In New York, it probably costs you around $13.50 to see a new release. At that price, you can buy one-to-five DVDs/BluRays. Why watch a personal drama on the big screen when you can watch five of them on your new, ludicrously large and clear 60″ Vizio?
A movie for $5 is at least $2.50/hr of value, but more likely to be under $1/hr for any decent movie. Compare that to a Nintendo Wii at $200 which, unless you’re 10 years old, will run you about $10/hr of entertainment per year. And movies don’t typically become obsolete. Unless you’re a serious junky, a BluRay with the new special features will be of interest for only a few situations.
Making a Decision
Some of these films and many others are on Netflix and, if you’re a subscriber, worth checking out before making a purchase.

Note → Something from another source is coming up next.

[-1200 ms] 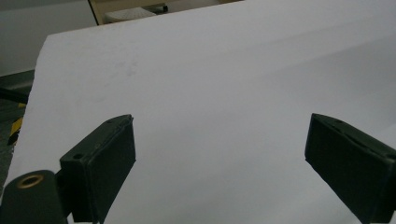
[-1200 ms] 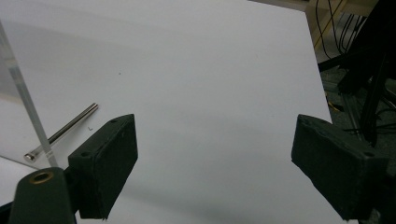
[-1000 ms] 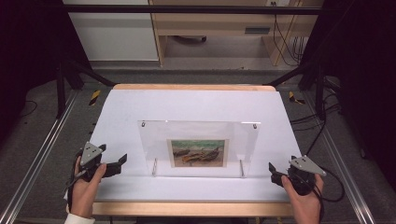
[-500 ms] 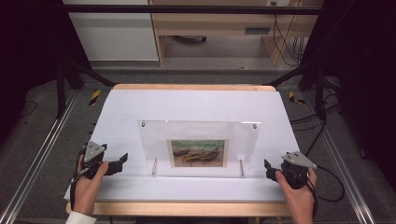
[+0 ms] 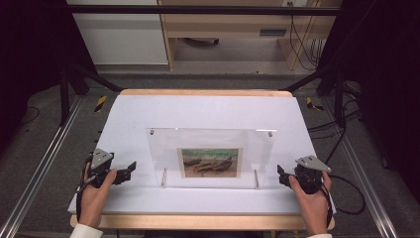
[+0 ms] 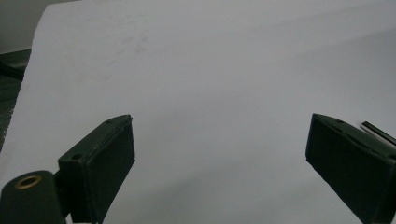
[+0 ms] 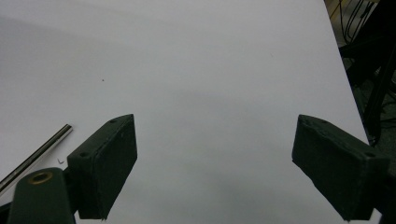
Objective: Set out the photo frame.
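A clear acrylic picture frame [image 5: 210,144] stands upright mid-table on two thin metal legs [image 5: 164,177], holding a small painting of boats [image 5: 210,162]. My left gripper [image 5: 130,171] rests in a hand just left of the frame, jaws pointing toward it. In the left gripper view the gripper [image 6: 222,140] is open over bare white table, with a metal rod tip [image 6: 376,132] at the right edge. My right gripper [image 5: 280,174] sits just right of the frame. In its own view it [image 7: 212,140] is open and empty, with a metal rod [image 7: 37,151] at the lower left.
A white sheet [image 5: 208,111] covers the wooden table [image 5: 203,92]. Aluminium rails [image 5: 39,168] run along both sides. Beyond the table stand a wooden desk [image 5: 233,25] and cables [image 5: 302,39] on the floor.
My right gripper has slid left toward the frame's right edge. The left gripper has hardly moved. The frame stands as before.
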`<state>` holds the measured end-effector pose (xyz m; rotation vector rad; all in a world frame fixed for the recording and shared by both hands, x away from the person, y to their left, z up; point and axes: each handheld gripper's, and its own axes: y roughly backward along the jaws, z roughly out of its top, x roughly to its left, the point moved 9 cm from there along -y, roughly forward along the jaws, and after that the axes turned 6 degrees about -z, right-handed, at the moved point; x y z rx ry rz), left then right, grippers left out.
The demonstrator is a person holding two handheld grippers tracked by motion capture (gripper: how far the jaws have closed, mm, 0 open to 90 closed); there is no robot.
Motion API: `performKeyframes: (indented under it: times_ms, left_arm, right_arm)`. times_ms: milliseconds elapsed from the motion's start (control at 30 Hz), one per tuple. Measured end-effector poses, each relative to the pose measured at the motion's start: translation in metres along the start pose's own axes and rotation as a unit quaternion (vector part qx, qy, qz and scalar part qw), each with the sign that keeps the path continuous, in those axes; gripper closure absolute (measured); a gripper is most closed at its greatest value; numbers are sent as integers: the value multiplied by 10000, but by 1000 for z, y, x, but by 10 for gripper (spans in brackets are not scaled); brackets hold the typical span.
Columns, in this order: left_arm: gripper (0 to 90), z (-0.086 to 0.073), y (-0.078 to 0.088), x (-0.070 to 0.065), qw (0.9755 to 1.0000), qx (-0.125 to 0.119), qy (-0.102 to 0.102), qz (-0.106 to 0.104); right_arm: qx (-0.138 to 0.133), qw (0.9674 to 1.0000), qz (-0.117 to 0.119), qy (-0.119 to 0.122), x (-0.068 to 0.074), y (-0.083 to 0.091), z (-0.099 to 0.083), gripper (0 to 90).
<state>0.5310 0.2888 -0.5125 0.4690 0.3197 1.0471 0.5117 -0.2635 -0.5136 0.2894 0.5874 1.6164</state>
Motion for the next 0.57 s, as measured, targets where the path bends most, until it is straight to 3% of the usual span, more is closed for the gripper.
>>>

Also worth considering is knowing your audience. Buying movies for yourself is easy–believe me, I know–but buying for others requires a little finesse. Knowing what your recipient already owns is an obvious first step. Do they have a favorite actor, director, or (implausibly) screenwriter? If so, look at the kinds of movies that these actors are in or films this director directs. An actor is no indication of a good movie–consider the difference between Ryan Reynolds’ Definitely, Maybe and Van Wilder or Edward Norton’s The Painted Veil and Stone.
The “If you liked…” or “Those who bought…” recommendations go only so far. If you aren’t well-versed in the genre, you’re likely to be dropped with some serious junk. Use IMDB.com to get a general sense of its critical acclaim to make sure you don’t buy anything that must be instantly returned.
My decision procedure is generally chronological. The older the better. If it’s old and you’ve heard of it and it generally fits into your recipient’s preference, it’s likely to be the keystone of the genre. The Godfather over Scarface, Sabrina over She’s All That, The Great Escape over Hart’s War. And Hitchcock before everything else.
Avoid documentaries, television shows, foreign films, and anything with Steven Segal even if your recipient thinks that they’re good. Friends don’t let friends watch garbage.